JAMBI, KOMPAS -- Setelah diperkosa hingga delapan kali, dan terpaksa menggugurkan kandungannya, seorang remaja di bawah umur divonis hukuman 6 bulan penjara. Kalangan aktivis perempuan menyesalkan masih lemahnya perlindungan hukum bagi anak-anak perempuan.
Humas Pengadilan Negeri Muara Bulian, Listyo Arif Budiman mengatakan, Selasa (24/7/2018), majelis hakim yang diketuai Rais Toroji, menvonis remaja tersebut, WA (15), hukuman 6 bulan penjara dalam sidang putusan pada Kamis lalu. Hukuman ini lebih ringan dari tuntutan jaksa, selama 1 tahun.
Kalangan aktivis perempuan menyesalkan masih lemahnya perlindungan hukum bagi anak-anak perempuan.
Sedangkan abang kandung yang memperkosanya hingga delapan kali, AR (18), hanya dihukum 2 tahun penjara, jauh lebih ringan dari tuntutan jaksa selama 7 tahun.
“Keduanya akan ditempatkan di Lembaga Pembinaan Khusus Anak Muara Bulian. Selama masa hukuman, mereka juga akan menjalani pelatihan kerja,” katanya.
Menurut Listyo, dalam persidangan WA mengaku telah berusaha menggugurkan bayinya sejak di usia kandungan 5 bulan. Itu dilakukan dengan cara memijat perutnya dengan minyak angin.
Atas perbuatannya, WA dinyatakan terbukti melanggar Undang-Undang Perlindungan Anak Pasal 77 a ayat 1 dengan ancaman hukuman hingga 10 tahun. Sedangkan AR terbukti bersalah melakukan pemerkosaan.
Kasus pemerkosaan dan aborsi itu terkuak setelah ditemukannya mayat bayi di kebun sawit di Desa Pulau, Kecamatan Muara Bulian, Kabupaten Batangahari, Jambi, akhir Mei lalu.
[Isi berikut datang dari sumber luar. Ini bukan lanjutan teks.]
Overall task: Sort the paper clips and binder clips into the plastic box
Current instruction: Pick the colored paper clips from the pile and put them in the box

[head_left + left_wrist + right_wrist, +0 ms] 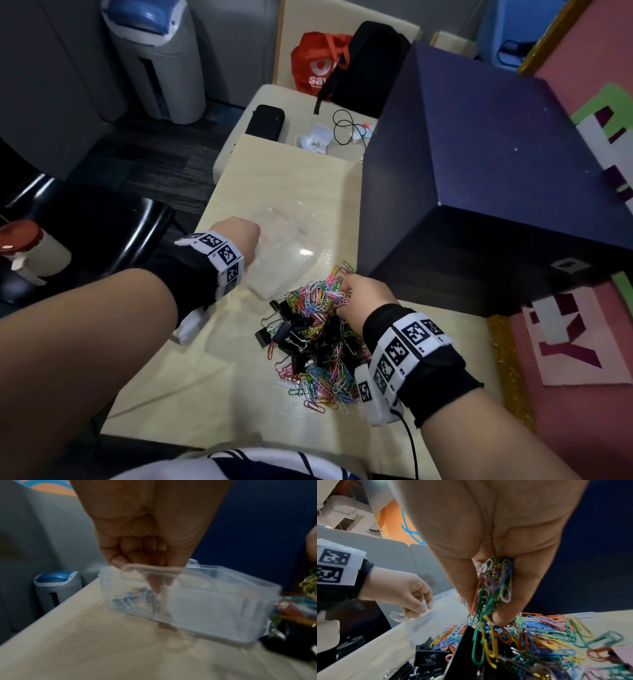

Hasil penyelidikan Kepolisian Resor Batanghari mengungkap bahwa orangtua bayi tersebut adalah kakak beradik WA dan AR. WA adalah remaja yang masih mengenyam pendidikan SMP, sedangkan AR pun masih SMA. AR mengaku telah memperkosa adik kandungnya setelah menyaksikan adegan-adegan porno di telepon selulernya.
Keduanya akan ditempatkan di Lembaga Pembinaan Khusus Anak Muara Bulian. Selama masa hukuman, mereka juga akan menjalani pelatihan kerja
Direktur Beranda Perempuan, Ida Zubaidah melihat WA yang masih anak-anak itu sebagai korban pemerkosaan tak mendapatkan bantuan hukum di saat dirinya mengalami trauma dan menanggung beban sosial begitu berat. “Semestinya WA mendapatkan pendampingan dan dukungan atas trauma yang dihadapinya,” ujarnya.
Ia pun melihat fenomena pemerkosaan pada remaja usia dini di daerah, bahkan termasuk daerah pedalaman, berpotensi mudah terjadi.
Penyebabnya, banyak keluarga di pedesaan tak memiliki pengetahuan cukup untuk menyaring informasi mana yang baik dan tidak baik. Kondisi ekonomi dan sosial juga menyebabkan orangtua WA dan AR mencari nafkah hampir sepanjang hari, sehingga tak sempat menjaga anak-anaknya.